▶ [AIM OF THE TASK] Please set the lines down again exactly, from the top of the entries through the line that contains "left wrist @".

[SOURCE INFORMATION]

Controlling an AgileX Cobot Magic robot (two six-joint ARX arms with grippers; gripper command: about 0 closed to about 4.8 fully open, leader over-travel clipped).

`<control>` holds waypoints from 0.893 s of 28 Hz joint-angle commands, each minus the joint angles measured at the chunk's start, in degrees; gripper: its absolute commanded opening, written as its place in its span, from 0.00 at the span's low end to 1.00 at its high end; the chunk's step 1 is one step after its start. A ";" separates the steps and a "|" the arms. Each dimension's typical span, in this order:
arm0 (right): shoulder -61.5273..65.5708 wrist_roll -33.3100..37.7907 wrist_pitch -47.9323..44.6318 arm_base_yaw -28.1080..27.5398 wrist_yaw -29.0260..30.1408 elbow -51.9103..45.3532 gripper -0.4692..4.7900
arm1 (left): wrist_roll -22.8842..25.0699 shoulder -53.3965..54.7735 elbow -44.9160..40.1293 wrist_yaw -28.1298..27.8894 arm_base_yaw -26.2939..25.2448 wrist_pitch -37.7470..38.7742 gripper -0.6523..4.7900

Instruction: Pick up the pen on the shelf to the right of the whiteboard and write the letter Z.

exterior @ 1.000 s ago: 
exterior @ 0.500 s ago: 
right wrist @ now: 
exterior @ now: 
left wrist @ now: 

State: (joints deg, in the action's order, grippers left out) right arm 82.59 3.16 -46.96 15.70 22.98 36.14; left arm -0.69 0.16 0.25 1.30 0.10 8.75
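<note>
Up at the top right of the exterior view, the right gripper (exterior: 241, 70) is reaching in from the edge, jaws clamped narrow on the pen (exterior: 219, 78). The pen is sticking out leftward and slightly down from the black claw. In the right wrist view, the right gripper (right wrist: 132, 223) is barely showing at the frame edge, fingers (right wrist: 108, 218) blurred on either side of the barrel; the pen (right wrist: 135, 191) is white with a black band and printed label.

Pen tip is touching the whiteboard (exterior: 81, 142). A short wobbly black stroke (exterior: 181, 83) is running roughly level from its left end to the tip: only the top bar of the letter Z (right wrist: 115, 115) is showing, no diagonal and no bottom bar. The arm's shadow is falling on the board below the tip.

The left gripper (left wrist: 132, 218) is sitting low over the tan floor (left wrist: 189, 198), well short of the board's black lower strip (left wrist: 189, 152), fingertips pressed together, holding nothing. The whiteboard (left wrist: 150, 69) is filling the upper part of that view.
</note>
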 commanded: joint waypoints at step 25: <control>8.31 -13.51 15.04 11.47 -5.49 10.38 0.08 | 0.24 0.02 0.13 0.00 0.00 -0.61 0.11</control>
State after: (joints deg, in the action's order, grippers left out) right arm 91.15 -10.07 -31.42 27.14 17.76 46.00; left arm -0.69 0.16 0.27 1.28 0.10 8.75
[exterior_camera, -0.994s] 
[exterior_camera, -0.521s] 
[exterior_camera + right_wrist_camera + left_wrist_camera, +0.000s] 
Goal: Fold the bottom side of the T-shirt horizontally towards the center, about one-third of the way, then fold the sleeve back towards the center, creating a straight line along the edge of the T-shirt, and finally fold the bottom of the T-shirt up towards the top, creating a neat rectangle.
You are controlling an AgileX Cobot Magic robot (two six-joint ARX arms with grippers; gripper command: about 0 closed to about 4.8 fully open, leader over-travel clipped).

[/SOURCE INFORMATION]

▶ [WRITTEN REPLY]
Controlling an AgileX Cobot Magic robot (two six-joint ARX arms with grippers; gripper command: about 0 closed to about 4.8 fully open, leader over-travel clipped).

`<control>` holds waypoints from 0.893 s of 28 Hz joint-angle commands, each minus the joint angles measured at the chunk's start, in degrees; gripper: its absolute commanded opening, written as its place in its span, from 0.00 at the span's low end to 1.00 at its high end; the chunk's step 1 is one step after its start. A ";" separates the steps and a "|" the arms. Each dimension's typical span, in this order:
arm0 (right): shoulder -61.5273..65.5708 wrist_roll -33.3100..37.7907 wrist_pitch -47.9323..44.6318 arm_base_yaw -28.1080..27.5398 wrist_yaw -29.0260..30.1408 elbow -51.9103..45.3532 gripper -0.4692..4.7900
arm1 (left): wrist_roll -22.8842..25.0699 shoulder -53.3965..54.7735 elbow -44.9160..40.1293 wrist_yaw -28.1298..27.8894 arm_base_yaw -26.2939..25.2448 wrist_pitch -37.7470..38.7742 gripper -0.6523..4.7900

Instruction: Pick up the pen on the shelf to the right of the whiteboard and write the letter Z.

exterior @ 1.000 s ago: 
exterior @ 0.500 s ago: 
right wrist @ now: 
exterior @ now: 
left wrist @ now: 

That is the complete answer.